The problem:
Only the lines from the start of the data through the line with "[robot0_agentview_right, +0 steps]" belong in the copy. Restate them word for word, minus the pictures.

++++ Dataset extract

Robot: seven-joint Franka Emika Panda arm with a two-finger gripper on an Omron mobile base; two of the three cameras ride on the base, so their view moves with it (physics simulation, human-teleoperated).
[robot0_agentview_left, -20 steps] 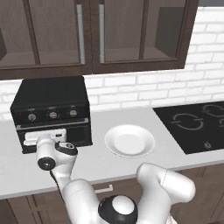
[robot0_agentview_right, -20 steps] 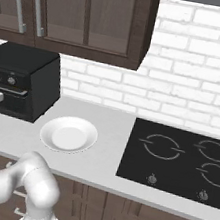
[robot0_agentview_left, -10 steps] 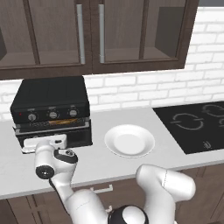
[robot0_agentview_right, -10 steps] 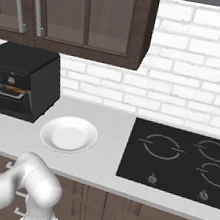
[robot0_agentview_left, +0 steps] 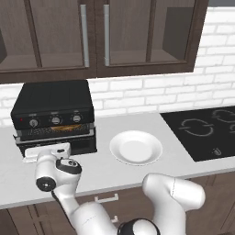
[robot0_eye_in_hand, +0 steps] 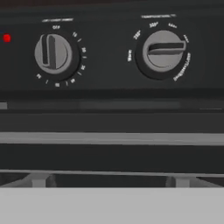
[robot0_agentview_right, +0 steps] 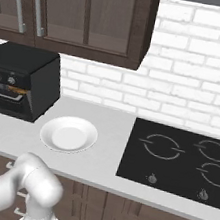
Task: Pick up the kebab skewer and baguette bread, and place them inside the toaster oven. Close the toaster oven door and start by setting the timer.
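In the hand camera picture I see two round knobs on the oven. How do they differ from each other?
The left knob has its grip bar upright, while the right knob has its bar lying level. The left knob has a red light beside it; the right knob has none. The right knob looks slightly larger in this view. Both are grey, with white markings around them, on the black toaster oven.

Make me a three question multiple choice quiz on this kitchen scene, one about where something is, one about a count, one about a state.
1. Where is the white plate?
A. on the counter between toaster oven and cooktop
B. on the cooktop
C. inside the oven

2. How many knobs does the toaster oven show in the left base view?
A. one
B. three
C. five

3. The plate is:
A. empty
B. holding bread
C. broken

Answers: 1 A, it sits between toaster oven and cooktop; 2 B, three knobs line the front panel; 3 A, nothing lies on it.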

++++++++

Result:
Robot: seven-joint Franka Emika Panda arm with a two-finger gripper on an Omron mobile base; two of the three cameras ride on the base, so their view moves with it (physics simulation, human-teleoperated).
[robot0_agentview_left, -20 steps] 
[robot0_agentview_right, -20 steps] 
[robot0_agentview_left, -10 steps] 
[robot0_agentview_right, -10 steps] 
[robot0_agentview_left, +0 steps] 
[robot0_eye_in_hand, +0 steps] 
[robot0_agentview_right, +0 steps] 

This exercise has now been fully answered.